--- PROBLEM TO WORK ON ---
Say how many lines of the records include the string "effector". Nothing else belongs in the answer.

(Items from a data source)

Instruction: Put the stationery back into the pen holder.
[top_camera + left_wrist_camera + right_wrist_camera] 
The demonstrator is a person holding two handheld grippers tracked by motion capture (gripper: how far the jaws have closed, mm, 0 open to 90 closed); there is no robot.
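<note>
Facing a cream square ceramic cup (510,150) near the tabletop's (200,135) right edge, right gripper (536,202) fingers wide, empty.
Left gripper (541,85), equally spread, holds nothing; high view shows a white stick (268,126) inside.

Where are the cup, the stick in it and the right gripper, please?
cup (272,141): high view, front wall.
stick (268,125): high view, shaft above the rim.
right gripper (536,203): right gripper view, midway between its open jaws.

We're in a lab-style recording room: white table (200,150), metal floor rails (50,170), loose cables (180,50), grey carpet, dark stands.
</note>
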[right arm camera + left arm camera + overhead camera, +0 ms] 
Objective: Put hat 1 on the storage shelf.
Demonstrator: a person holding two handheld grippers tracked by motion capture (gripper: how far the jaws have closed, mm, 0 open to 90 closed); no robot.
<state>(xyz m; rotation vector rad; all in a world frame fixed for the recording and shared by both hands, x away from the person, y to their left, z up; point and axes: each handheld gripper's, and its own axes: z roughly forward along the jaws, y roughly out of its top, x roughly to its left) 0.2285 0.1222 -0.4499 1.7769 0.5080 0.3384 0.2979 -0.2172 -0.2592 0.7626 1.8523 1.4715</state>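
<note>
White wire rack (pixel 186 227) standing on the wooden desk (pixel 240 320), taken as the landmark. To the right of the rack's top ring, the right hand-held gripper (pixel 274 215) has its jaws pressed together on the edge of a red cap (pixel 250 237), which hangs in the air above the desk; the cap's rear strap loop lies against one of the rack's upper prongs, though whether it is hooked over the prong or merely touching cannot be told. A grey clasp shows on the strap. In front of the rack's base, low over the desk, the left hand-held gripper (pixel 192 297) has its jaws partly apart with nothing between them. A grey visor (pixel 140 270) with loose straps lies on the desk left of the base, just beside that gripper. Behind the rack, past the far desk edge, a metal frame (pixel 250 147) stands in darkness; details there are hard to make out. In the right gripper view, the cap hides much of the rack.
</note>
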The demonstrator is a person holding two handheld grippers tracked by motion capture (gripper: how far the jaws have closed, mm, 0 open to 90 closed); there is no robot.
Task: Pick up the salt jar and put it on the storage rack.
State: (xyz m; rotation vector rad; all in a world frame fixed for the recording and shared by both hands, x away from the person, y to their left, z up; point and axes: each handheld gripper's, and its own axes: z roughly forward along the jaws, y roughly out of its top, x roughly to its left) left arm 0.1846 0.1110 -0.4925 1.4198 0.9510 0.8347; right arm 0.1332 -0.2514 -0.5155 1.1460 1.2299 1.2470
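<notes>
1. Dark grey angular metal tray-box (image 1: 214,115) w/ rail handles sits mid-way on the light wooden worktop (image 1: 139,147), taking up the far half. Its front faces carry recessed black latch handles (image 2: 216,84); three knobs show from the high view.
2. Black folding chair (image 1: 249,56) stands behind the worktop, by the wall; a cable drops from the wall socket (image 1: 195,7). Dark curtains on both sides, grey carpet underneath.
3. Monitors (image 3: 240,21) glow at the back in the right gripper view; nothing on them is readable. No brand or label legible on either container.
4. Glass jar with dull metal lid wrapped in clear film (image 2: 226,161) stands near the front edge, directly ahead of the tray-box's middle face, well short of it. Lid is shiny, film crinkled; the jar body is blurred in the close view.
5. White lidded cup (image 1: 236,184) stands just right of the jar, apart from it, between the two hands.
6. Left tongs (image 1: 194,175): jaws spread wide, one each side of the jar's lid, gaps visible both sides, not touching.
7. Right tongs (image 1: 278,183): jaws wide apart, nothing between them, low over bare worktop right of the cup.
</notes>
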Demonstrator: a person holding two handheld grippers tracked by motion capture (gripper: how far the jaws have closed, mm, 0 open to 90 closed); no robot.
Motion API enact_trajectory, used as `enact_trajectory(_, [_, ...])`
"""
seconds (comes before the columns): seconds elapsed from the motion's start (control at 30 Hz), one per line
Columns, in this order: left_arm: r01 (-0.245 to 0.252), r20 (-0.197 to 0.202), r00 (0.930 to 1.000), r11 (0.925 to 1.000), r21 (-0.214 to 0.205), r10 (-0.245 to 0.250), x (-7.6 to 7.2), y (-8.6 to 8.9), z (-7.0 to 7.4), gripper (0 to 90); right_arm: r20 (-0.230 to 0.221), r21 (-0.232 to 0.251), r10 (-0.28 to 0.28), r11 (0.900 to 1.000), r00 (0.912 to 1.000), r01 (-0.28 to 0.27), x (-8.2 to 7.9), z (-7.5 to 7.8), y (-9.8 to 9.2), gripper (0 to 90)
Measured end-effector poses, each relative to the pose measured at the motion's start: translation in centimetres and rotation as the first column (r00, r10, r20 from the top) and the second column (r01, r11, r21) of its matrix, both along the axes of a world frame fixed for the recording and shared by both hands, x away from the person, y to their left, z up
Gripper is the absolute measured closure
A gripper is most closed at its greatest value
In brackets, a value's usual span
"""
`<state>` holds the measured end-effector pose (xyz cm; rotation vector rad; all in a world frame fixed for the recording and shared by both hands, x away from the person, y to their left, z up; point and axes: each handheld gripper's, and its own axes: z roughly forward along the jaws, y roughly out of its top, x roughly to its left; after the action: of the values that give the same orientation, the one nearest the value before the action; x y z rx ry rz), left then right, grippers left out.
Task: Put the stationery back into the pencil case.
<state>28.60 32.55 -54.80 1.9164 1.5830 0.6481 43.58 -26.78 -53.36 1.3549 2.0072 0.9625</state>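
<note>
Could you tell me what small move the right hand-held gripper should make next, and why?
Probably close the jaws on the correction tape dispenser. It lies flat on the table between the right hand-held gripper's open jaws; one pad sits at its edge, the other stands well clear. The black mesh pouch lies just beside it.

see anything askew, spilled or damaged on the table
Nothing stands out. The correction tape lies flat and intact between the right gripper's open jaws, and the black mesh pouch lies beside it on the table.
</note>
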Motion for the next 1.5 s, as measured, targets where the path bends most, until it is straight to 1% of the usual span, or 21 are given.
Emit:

--- FINAL ANSWER ---
2